Adoption of Apple's latest mobile operating system continues to grow, according to the company's App Store statistics, with 72 percent of iPhones, iPads, and iPod touches now running on iOS 8 while no single version of Google's Android has surpassed 40 percent.
The new figure represents a 4 percentage point bump in usage for iOS 8, which was at 68 percent when Apple last updated the numbers in early January. In total, 97 percent of iOS devices are running versions of the operating system released in the last two years.
In contrast, recent data from Google's Play Store shows that same figure to be just 41.3 percent. Devices running Android 4.4 KitKat, which was unveiled in 2013, account for the lion's share with 39.7 percent, while 2014's Lollipop clocks in at a mere 1.6 percent.
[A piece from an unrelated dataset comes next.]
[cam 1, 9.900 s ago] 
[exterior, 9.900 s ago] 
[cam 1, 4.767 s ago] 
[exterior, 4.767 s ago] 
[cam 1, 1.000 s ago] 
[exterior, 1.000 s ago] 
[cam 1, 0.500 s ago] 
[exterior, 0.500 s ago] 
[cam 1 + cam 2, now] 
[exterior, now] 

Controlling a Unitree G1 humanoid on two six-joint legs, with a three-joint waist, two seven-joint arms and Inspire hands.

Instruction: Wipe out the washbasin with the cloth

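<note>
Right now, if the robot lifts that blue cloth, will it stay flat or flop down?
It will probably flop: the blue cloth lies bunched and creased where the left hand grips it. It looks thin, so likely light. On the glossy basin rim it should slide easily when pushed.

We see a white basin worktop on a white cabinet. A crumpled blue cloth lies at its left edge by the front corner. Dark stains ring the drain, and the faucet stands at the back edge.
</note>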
While there is no definitive reason for the disparity in iOS and Android update adoption rates, Apple's direct control over the process is likely a major factor. The company's carrier partners are forbidden from interfering with iOS, a sharp contrast with Android.
Aside from the Nexus line, which Google sells directly, Android handsets are subject to a more traditional approach in which carriers and individual handset manufacturers are left to customize the software as they see fit, within certain guidelines. This leads to substantial delays, as customizations must be ported to the new version.
Samsung's one-year-old flagship Galaxy S5 is only now beginning to receive Android 5 Lollipop, three months after Google released the new software. Still other handsets simply never get updates at all, as evidenced by the nearly 14 percent of devices still running versions of Android released in 2011 or earlier.